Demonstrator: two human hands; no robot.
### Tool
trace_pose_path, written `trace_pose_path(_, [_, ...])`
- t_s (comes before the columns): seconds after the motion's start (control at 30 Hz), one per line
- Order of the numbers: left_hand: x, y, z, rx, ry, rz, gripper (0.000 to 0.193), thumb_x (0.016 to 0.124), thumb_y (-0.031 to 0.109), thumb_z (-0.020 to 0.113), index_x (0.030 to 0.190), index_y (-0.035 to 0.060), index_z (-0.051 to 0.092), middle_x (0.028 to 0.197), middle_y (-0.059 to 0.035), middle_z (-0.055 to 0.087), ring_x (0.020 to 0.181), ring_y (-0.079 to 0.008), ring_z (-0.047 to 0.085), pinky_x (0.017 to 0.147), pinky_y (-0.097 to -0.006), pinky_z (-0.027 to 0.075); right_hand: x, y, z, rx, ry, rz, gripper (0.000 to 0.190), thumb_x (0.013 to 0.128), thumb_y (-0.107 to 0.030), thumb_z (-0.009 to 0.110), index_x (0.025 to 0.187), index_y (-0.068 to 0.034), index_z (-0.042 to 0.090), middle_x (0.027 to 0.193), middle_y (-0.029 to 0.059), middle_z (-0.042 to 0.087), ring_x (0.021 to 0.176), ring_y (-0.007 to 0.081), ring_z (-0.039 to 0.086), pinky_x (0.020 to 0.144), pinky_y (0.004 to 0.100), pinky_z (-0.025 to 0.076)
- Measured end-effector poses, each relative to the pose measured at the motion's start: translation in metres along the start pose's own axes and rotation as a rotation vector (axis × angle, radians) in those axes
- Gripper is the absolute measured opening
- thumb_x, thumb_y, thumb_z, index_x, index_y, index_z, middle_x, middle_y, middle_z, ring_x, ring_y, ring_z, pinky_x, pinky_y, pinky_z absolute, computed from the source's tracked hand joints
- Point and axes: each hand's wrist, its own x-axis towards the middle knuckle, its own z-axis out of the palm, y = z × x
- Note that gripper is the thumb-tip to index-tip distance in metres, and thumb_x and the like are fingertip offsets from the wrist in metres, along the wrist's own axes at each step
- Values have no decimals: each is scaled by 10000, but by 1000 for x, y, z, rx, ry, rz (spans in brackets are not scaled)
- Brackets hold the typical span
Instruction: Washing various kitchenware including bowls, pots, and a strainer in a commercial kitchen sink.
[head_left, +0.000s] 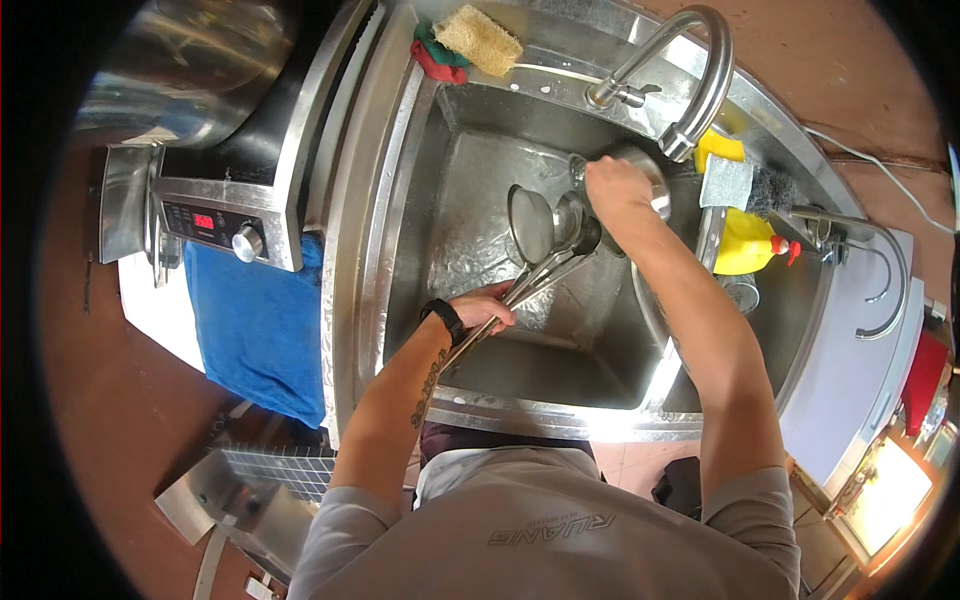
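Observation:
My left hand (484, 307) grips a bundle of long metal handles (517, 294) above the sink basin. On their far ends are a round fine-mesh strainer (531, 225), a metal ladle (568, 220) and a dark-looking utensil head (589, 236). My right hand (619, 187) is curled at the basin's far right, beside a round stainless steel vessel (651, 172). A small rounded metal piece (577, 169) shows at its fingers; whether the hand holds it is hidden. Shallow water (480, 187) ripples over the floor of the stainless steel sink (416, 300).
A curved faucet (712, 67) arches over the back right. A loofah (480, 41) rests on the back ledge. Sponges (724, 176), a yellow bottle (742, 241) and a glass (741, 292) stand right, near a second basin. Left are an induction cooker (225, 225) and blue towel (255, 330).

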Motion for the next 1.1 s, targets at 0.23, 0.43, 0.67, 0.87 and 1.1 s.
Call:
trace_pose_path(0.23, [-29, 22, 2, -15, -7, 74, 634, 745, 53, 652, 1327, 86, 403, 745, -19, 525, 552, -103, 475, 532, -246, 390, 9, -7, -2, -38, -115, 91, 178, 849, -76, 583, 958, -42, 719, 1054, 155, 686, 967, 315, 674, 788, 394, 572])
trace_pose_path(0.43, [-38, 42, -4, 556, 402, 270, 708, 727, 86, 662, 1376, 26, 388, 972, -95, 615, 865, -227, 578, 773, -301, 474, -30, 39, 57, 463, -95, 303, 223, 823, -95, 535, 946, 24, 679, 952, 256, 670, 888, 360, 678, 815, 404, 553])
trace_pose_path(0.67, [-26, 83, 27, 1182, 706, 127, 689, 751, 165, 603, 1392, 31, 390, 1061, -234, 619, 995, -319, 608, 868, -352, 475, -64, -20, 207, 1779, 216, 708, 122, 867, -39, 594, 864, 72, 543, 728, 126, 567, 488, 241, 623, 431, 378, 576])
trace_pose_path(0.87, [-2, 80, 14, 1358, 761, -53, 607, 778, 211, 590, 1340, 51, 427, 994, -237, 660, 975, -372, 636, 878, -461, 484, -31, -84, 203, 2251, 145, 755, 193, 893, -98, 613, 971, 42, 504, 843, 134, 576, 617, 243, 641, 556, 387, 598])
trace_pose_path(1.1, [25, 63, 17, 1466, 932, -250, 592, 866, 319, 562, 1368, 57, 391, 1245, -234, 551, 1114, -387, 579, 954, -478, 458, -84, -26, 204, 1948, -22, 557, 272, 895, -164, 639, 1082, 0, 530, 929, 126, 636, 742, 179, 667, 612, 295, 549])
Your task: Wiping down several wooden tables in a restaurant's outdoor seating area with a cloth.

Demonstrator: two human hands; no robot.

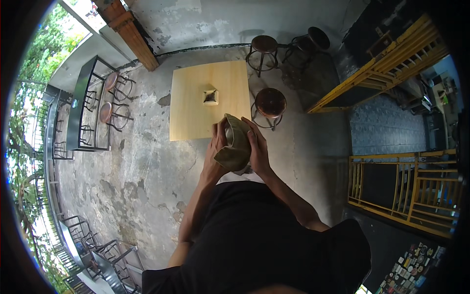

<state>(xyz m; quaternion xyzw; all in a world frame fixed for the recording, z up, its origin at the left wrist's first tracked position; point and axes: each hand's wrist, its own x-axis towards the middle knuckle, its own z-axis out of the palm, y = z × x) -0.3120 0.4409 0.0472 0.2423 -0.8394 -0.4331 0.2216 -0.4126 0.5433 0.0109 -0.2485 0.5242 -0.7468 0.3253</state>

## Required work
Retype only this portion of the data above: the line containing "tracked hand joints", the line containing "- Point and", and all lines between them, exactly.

## Task result
- thumb_x, thumb_y, thumb_z, index_x, index_y, index_z, middle_x, middle_y, middle_z, ring_x, ring_y, ring_z, pinky_x, pinky_y, pinky_z absolute, computed from the source's tracked hand joints
- Point and axes: each hand's wrist, its own x-axis towards the middle knuckle, its own z-axis out of the palm, y = z × x

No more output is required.